Wing

Korea, South

Wing

Subtil, léger et aérien, Wing n'a pas volé son nom. Kim Heon Woo a commencé à danser à l'âge de 12 ans en imitant les b-boys qu'il voyait à la télévision, sans même savoir que qu'était un b-boy. Il a même piqué son nom à un autre danseur parce que c'était pour lui la seule définition valable pour son style aérien.

Wing a remporté le Red Bull BC One en 2008 lors de la finale de Paris mais a aussi à son actif une poignée de titres internationaux, parmi lesquels ceux du Master of Skill 2007 et du New Taipei B‐ Boy City 2014 (par équipe).
Même si l'influence qu'il revendique avant tout est celle de son grand frère Skim, Wing possède en réalité un immense répertoire : ses chorégraphies complexes convoquent les fondamentaux du b-boying, du toprock aux footworks en passant par les freezes ou les power moves, au service d'enchaînement créatifs et précis.

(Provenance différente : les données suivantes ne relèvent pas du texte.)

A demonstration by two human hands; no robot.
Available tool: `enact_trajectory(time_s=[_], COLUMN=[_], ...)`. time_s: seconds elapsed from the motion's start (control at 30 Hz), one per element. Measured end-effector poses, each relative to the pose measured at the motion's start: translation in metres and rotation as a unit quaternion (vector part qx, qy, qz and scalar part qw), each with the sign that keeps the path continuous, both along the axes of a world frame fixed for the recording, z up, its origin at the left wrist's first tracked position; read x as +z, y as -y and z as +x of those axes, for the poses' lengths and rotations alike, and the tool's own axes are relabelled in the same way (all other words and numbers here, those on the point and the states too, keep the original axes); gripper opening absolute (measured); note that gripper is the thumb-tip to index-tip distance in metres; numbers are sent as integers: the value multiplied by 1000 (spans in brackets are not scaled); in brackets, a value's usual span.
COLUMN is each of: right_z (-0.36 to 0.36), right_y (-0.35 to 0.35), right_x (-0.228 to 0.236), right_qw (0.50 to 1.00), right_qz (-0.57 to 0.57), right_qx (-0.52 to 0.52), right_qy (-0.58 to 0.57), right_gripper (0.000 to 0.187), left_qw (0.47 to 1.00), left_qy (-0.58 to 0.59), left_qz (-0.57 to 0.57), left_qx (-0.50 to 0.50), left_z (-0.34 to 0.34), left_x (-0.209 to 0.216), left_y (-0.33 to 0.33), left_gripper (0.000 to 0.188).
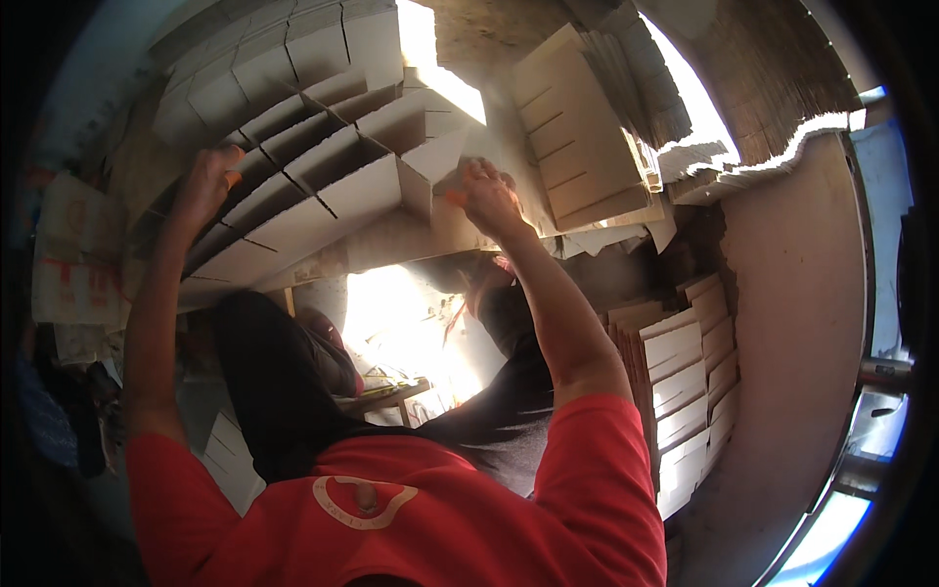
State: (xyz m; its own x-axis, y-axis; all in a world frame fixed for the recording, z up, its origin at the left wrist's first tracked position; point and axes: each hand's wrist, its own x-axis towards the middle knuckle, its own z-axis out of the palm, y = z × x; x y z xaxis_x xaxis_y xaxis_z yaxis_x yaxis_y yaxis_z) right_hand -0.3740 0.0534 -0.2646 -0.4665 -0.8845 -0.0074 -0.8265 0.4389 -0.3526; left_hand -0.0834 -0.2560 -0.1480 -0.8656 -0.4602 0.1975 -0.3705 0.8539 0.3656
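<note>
1. The cardboard divider grid [313,166], pale interlocked slotted strips forming open cells, fills the upper left and centre of the frame, its long axis running from lower left to upper right.
2. It lies directly ahead of both hands, spanning the gap between them.
3. The right hand [489,196] pinches a strip at the grid's right end.
4. The left hand [208,184] curls over its left edge, gripping it.
</note>
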Motion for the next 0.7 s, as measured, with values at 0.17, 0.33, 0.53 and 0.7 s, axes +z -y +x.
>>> enact_trajectory(time_s=[0.17,0.33,0.53,0.7], right_z=[-14,1,-12,-31], right_y=[1,27,38,35], right_x=[-12,-3,28,11], right_qw=[980,945,936,893], right_qz=[-51,-17,19,-52], right_qx=[-192,-325,-328,-420], right_qy=[-23,-36,129,152], right_gripper=[56,84,97,86], left_qw=[997,999,999,999], left_qy=[34,-1,5,6], left_qz=[-57,-35,-40,-38], left_qx=[-31,-4,7,10], left_z=[8,17,20,14], left_x=[-1,-13,-13,-8], left_y=[17,17,14,8], left_gripper=[29,30,30,30])
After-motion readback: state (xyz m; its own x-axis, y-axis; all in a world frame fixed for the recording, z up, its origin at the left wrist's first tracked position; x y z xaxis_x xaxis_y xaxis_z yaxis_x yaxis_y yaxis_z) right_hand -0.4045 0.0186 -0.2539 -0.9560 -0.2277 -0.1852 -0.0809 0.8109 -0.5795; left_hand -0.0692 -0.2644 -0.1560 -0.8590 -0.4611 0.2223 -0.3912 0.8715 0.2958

Wing est avant tout un amoureux de la culture hip-hop : « Ca m'a permis de trouver ma place, de savoir quoi faire dans la vie, d'avoir un but, d'évoluer au sein d'une communauté. J'ai juste envie de continuer à danser même si je sais que la route est longue », explique-t-il. Pour lui, la scène b-boying est une des émanations les plus positives de la culture hip-hop : « C'est pour moi la représentation la plus juste, la plus positive et la plus originelle de la culture hip-hop telle qu'elle se vivait à l'origine. En Corée, nous avons encore cette innocences de débutant et c'est quelque chose que j'apprécie beaucoup».